Amphion’s CS6651 video decoder enables the decompression of video streams in real time.

MPEG-2 is the digital video paradigm of today. It is at the heart of the Digital Video Broadcast (DVB) and Advanced Television Systems Committee (ATSC) standard and high-definition digital television systems and DVD-video, which has seen incredible market growth in recent years.

The widespread adoption of these applications and systems, coupled with considerable investment by broadcasters and distributors, indicate that MPEG-2 is going to be around for a good while to come – despite the emergence of new, even better video compression algorithms. Future consumer digital applications, in which audio, video, and data networking technologies converge, are certain to need built-in MPEG-2 video capability.

Yet MPEG-2 video is fairly complex and computationally intensive to decode. The main features of the algorithm are discrete cosine transform (DCT)-based compression and motion estimation techniques. Until now, decoder implementations for digital STBs (Set Top Boxes) and DVD-video players had been the domain of ASIC implementations or software running on very powerful processors.

As the sophistication of products like STBs grows, designs will require ever-increasing flexibility and ever-decreasing development time scales. Now, using the Xilinx Virtex™ series of FPGAs and a new intellectual property (IP) core from Amphion, building MPEG-2 video into your designs is simple. Amphion’s CS6651 video decoder, which incorporates an integrated external SDRAM memory controller and display direct memory access (DMA), is a great example of the Platform FPGA capability of the Xilinx Virtex series. This solution allows decoding of MP@ML MPEG-2 video with NTSC or PAL frame rates and resolutions.

The MPEG-2 Video Algorithm

MPEG-2 MP@ML video provides a generic video compression solution for applications such as satellite, terrestrial, and cable television (in DVB and ATSC formats), as well as optical storage (DVD-video) at NTSC, PAL, and SECAM resolution and frame rates. MPEG-2 video sequences are composed of three different types of pictures:

  • Intra coded pictures (I-pictures), which are compressed using DCT-based techniques
  • Predictive coded pictures (P-pictures), which use motion compensation to predict the current picture from a past reference picture
  • Bidirectional predictive coded pictures (B-pictures), which use predictions from past and future reference pictures. B-type pictures are not themselves used as reference pictures.

DCT-based Compression
In MPEG-2 MP@ML video, each picture is broken down into 16x16-sized blocks of luminance samples, called macro blocks. These blocks are further divided into 8x8 blocks. Each macro block has six blocks in total: four luminance blocks and two sub sampled chrominance blocks (a 4:2:0 chrominance format). In the encoding process, a two-dimensional, 8-point DCT is applied to each 8x8 block; the resulting coefficients are quantized using a 64-element quantization matrix.
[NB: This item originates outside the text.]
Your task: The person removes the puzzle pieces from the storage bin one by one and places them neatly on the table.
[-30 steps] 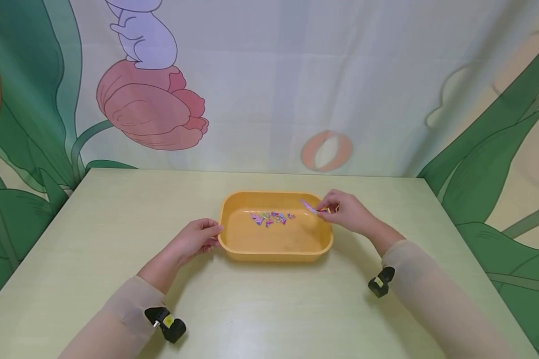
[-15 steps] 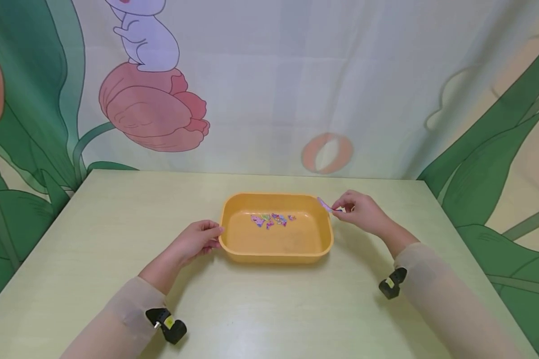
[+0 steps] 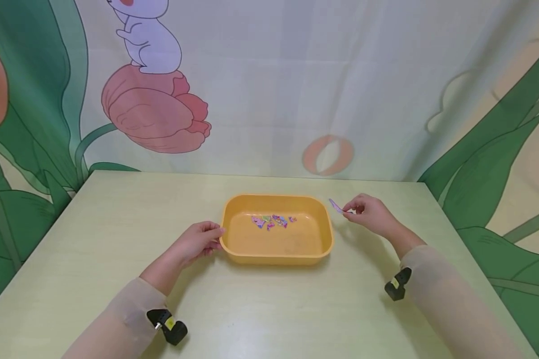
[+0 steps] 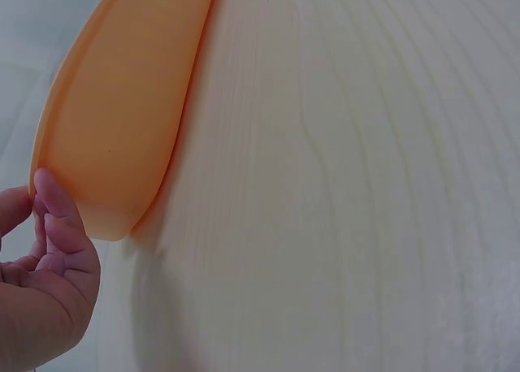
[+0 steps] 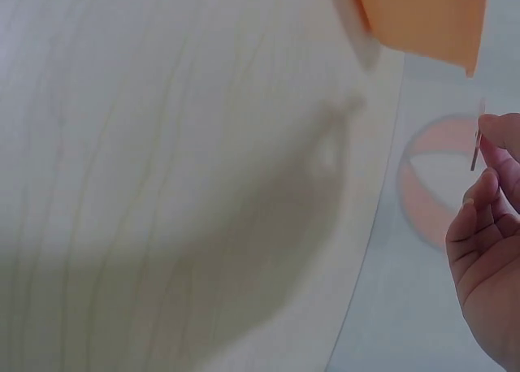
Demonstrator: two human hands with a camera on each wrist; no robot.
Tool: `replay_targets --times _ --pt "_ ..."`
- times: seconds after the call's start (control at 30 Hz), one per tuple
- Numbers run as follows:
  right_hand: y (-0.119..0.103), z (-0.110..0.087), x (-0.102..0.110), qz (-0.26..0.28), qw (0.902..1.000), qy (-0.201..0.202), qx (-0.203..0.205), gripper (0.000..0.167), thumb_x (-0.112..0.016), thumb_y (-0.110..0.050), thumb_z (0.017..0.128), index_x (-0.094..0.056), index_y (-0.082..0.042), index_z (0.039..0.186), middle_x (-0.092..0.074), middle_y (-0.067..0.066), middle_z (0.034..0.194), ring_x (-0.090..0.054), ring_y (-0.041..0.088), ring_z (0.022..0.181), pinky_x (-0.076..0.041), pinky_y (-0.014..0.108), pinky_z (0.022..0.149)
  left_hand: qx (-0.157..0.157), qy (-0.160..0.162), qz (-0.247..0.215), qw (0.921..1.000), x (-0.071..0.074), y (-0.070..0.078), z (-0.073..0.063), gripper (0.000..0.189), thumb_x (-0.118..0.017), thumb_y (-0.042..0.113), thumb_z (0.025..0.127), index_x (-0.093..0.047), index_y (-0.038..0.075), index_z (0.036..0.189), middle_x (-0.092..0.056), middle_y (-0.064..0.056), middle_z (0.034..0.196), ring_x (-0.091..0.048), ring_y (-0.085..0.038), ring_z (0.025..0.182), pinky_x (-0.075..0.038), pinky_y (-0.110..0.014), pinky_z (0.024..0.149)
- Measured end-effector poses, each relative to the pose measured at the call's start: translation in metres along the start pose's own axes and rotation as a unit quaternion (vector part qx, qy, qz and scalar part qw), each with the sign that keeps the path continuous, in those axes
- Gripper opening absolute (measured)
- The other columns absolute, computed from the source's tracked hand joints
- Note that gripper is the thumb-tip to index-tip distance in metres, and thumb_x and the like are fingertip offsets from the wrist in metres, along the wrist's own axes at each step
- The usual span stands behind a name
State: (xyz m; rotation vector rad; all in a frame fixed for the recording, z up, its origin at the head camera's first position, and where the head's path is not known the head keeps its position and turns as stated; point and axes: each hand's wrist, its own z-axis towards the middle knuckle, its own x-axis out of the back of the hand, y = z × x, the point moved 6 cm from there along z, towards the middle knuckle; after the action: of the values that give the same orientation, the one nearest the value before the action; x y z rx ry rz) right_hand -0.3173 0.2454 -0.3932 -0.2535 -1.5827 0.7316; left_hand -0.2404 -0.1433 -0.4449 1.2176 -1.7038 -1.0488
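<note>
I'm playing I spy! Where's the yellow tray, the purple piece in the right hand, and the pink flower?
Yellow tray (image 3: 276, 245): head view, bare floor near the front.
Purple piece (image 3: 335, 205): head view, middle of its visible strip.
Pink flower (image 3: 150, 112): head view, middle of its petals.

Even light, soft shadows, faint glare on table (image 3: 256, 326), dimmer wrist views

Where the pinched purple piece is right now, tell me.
In the head view, the purple piece is pinched in the right hand, just right of the yellow tray, raised above the table.
</note>
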Motion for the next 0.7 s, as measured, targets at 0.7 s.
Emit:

This process reduces amplitude and increases the number of zero-value coefficients. The quantized DCT coefficients are reordered in a zigzag fashion into a one-dimensional stream, effectively grouping together runs of zero-valued coefficients interspersed with non-zeros. This stream of run-level pairs is then encoded using Huffman-style variable length codes (VLCs) based on a statistical model.

Motion Compensation
In predictive and bidirectionally predictive coded pictures, each macro block may have a number of pairs of motion vectors. These specify the horizontal and vertical displacement from the current position at which the stored reference picture best resembles the current macro block. The difference (if any) between the motion-compensated prediction and the actual image is coded using the DCT-based techniques described above. The sum of the predicted samples and the prediction error give the final reconstructed macro block.

Decoding MPEG-2 Video

As devices and applications grow in complexity, the Amphion CS6651 MPEG-2 video decoder IP core can be implemented by taking advantage of the capabilities of Xilinx Platform FPGAs. As part of a demonstration system, the core is implemented in a Xilinx Virtex XCV800 device. Including extra interfacing glue logic, and PAL/NTSC video encoder driver logic, the core consumes fewer than 8,000 slices and 26 block RAMs. The implementation benefited greatly from the following features of the target device:

  • Ample high-performance block RAM
  • Fast I/Os
  • Extensive logic resources.
The functional blocks and simplified interfaces of the Amphion CS6651 MPEG-2 video decoder IP core are shown in Figure 1. The core requires a minimum clock speed of 27 MHz to maintain MP@ML decoding rates. Video elementary streams are accepted into the core via the byte-wide ES_Data input port on the elementary stream interface.

Parser
The front end of the core is the video elementary stream parser. It searches the syntax of the incoming stream for start codes at which decoding may commence. The parser extracts the various encoding parameters from the headers, which are used to direct subsequent decoding. The remaining variable-length encoded picture data is passed onto the VLC decoder.

VLC Decoder
Here, the Huffman-style VLC picture data is decoded. The outputs of this block include DCT block run-level codes and motion vectors for motion compensation of each macro block.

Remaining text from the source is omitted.